» **Exercise objective**: Every line in the listing below from the one with "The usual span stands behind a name" through the one with "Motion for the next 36" is to be reproduced exactly, both ends included; leave out the rest.

» **Data excerpts**:

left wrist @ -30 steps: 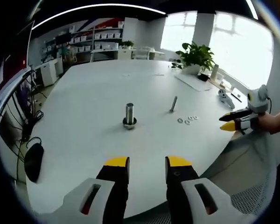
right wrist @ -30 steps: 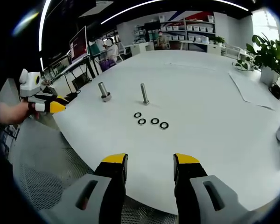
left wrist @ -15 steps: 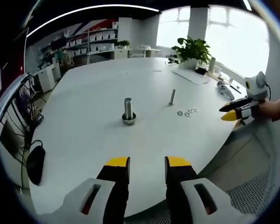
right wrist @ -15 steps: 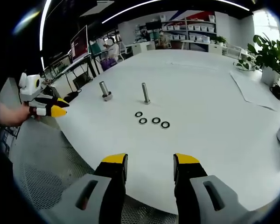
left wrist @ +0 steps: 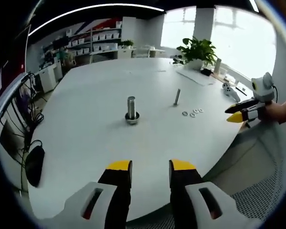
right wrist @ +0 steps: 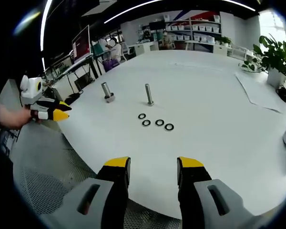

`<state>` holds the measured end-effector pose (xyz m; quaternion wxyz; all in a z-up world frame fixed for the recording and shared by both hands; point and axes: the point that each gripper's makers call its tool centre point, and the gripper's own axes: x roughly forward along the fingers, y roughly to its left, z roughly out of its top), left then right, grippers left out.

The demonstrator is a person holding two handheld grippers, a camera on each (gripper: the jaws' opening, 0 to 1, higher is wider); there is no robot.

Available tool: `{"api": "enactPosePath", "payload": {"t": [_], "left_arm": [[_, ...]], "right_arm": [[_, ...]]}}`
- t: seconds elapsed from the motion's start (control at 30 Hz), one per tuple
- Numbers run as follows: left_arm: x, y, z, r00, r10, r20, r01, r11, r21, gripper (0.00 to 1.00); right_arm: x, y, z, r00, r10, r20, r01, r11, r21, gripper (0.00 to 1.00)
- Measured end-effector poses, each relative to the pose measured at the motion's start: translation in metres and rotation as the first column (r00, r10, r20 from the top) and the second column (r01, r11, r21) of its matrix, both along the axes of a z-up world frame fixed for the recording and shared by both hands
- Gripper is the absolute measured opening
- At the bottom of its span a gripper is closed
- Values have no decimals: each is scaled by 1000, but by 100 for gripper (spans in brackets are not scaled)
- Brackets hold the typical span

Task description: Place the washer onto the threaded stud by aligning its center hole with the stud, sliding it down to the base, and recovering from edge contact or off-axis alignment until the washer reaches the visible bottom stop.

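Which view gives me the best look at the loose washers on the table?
The right gripper view: the four washers lie near the middle, closer and larger, each ring distinct, just in front of the thin stud. In the left gripper view the washers are tiny, far off to the right, and hard to count.

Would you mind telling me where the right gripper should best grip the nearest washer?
Probably across its outer rim, from above: the nearest washer lies flat on the table, at the row's end, so its outer side is free. The right gripper is open.
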<state>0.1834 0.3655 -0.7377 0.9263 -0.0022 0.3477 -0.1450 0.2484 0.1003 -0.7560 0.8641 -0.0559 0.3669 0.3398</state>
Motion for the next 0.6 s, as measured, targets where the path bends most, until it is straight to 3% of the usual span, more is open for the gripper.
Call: {"api": "enactPosePath", "payload": {"t": [0.6], "left_arm": [[-1, -3, -2, 1000, -16, -4, 16, 1000, -16, 31]], "right_arm": [[-1, 2, 1, 1000, 5, 1, -5, 1000, 6, 41]]}}
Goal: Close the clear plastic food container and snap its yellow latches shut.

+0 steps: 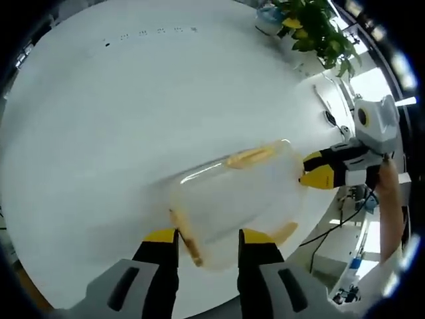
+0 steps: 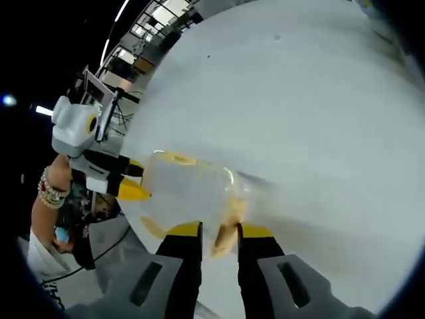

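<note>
The clear plastic container [image 1: 232,196] with yellow latches sits blurred over the white table [image 1: 133,119]. Its near end lies between the jaws of my left gripper [image 1: 210,236], which press on its sides; one yellow latch [image 1: 186,240] lies by the left jaw. My right gripper [image 1: 316,170] comes in from the right and meets the container's far end. In the right gripper view the container [image 2: 189,189] reaches down to my right gripper [image 2: 219,230], whose jaws close on a yellow latch [image 2: 226,238]. Opposite it, the left gripper [image 2: 135,178] straddles the other end.
A potted plant [image 1: 312,30] stands at the table's far edge. The table's rim [image 1: 319,226] runs close behind the right gripper, with cables and floor beyond. A person's hand [image 2: 50,189] with a bead bracelet holds the left gripper.
</note>
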A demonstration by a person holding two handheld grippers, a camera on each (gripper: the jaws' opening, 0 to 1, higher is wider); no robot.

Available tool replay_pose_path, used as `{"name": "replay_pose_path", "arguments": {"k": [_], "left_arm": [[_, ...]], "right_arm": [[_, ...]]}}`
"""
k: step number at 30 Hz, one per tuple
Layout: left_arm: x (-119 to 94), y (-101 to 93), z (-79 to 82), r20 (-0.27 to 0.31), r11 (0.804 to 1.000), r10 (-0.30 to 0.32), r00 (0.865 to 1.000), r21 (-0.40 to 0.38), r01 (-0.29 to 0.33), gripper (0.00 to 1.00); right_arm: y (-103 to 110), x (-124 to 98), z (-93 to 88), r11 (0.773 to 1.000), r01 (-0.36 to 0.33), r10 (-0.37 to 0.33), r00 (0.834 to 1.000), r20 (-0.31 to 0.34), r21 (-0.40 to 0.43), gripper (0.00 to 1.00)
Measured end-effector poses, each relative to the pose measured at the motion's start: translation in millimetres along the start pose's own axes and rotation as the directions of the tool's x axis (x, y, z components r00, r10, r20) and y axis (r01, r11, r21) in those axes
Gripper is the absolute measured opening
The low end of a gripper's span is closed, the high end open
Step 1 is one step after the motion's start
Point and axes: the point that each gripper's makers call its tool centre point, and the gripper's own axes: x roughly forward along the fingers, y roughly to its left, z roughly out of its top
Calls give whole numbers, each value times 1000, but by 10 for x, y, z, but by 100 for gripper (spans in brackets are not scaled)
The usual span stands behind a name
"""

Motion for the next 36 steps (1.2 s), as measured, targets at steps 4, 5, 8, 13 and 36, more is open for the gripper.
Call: {"name": "replay_pose_path", "arguments": {"k": [4, 5, 8, 13, 36], "left_arm": [[-5, 15, -6, 6, 1000, -1, 1000, -9, 1, 28], [-8, 20, -8, 7, 1000, -1, 1000, -11, 1, 28], [-12, 28, -12, 10, 1000, 1, 1000, -15, -1, 28], [-28, 49, -22, 17, 1000, 7, 1000, -30, -6, 28], [-88, 66, -10, 37, 1000, -2, 999, -25, 3, 30]], "right_arm": [[-21, 10, 3, 1000, -17, 17, 1000, 0, 19, 15], [-21, 10, 5, 999, -19, 19, 1000, 4, 25, 15], [-8, 5, 0, 999, -19, 19, 1000, 6, 26, 14], [4, 8, -17, 999, -21, 21, 1000, -1, 46, 13], [41, 56, 31, 990, -73, 70, 997, 24, 124, 13]]}}
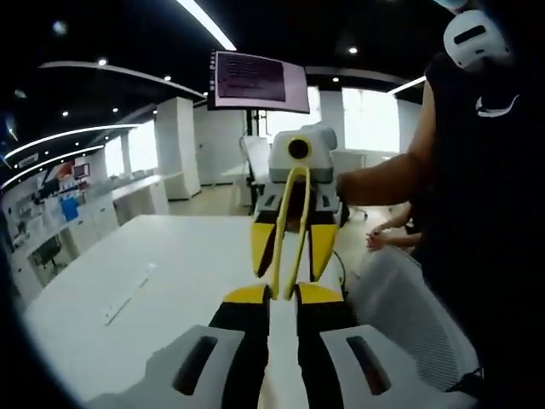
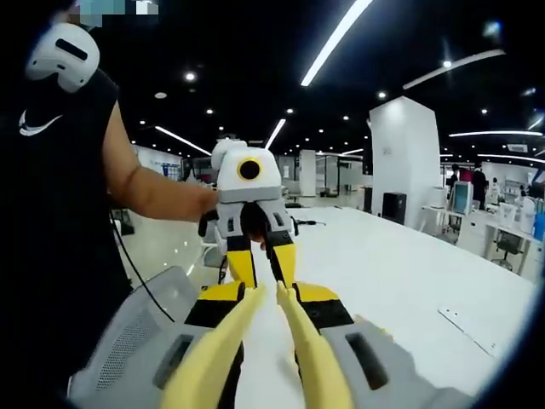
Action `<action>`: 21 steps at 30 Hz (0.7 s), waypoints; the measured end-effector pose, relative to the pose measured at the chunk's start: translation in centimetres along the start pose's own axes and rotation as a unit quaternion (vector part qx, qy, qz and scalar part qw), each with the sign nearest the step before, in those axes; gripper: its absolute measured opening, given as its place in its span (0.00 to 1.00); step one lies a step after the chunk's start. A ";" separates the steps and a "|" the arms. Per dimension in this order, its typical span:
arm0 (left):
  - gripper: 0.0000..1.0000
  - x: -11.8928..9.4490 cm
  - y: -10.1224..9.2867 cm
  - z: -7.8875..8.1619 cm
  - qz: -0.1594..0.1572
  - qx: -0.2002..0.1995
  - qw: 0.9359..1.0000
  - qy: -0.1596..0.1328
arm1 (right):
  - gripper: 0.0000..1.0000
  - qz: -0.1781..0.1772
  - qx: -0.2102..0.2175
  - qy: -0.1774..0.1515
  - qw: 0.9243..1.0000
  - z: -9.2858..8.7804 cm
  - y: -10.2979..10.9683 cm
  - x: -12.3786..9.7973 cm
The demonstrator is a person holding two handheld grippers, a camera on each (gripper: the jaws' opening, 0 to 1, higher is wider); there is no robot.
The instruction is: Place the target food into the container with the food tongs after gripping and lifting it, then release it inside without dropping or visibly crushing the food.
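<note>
The right gripper (image 1: 295,247) is clamped on the yellow tongs (image 2: 272,349), whose arms run forward, tips apart. The left gripper (image 2: 262,271) faces it with jaws nearly together, nothing seen between them. Both are held above the white counter (image 1: 179,264). Food and container cannot be made out. The step is judged preparatory; next, the food must be found and the tongs lowered.
</note>
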State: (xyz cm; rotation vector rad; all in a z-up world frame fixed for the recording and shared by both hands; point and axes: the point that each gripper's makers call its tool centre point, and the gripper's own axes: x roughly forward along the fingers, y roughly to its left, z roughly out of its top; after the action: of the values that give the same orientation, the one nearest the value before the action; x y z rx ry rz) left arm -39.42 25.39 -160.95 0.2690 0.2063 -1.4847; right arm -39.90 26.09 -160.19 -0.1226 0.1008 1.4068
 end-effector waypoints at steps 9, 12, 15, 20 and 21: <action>0.01 -0.6 0.4 0.0 0.008 0.000 1.000 -0.004 | 0.20 -0.008 0.018 -0.006 1.000 0.2 -0.6 -0.5; 0.00 -0.9 0.6 0.0 0.015 0.003 1.000 -0.005 | 0.20 -0.011 0.021 -0.012 1.000 0.6 -0.8 -0.9; 0.00 -1.1 0.9 0.0 0.023 0.004 1.000 -0.007 | 0.22 -0.019 0.021 -0.021 0.999 1.0 -1.1 -1.3; 0.00 -1.6 1.3 0.0 0.033 0.003 0.999 -0.008 | 0.24 -0.027 0.019 -0.026 0.999 1.2 -1.4 -1.8; 0.00 -1.7 1.3 0.0 0.033 0.003 0.999 -0.008 | 0.25 -0.029 0.020 -0.026 0.999 1.2 -1.5 -1.8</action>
State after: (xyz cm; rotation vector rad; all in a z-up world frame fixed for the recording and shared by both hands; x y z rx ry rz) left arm -38.25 27.09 -160.40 0.2656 0.1791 -1.4210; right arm -38.73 24.23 -158.69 -0.0551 0.0824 1.3492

» **Response below**:
The usual span stands behind a name
"""

Motion for the next 36 steps (1.2 s), as measured, targets at steps 4, 5, 8, 13 and 36, more is open for the gripper.

Nothing remains to be answered in this exercise.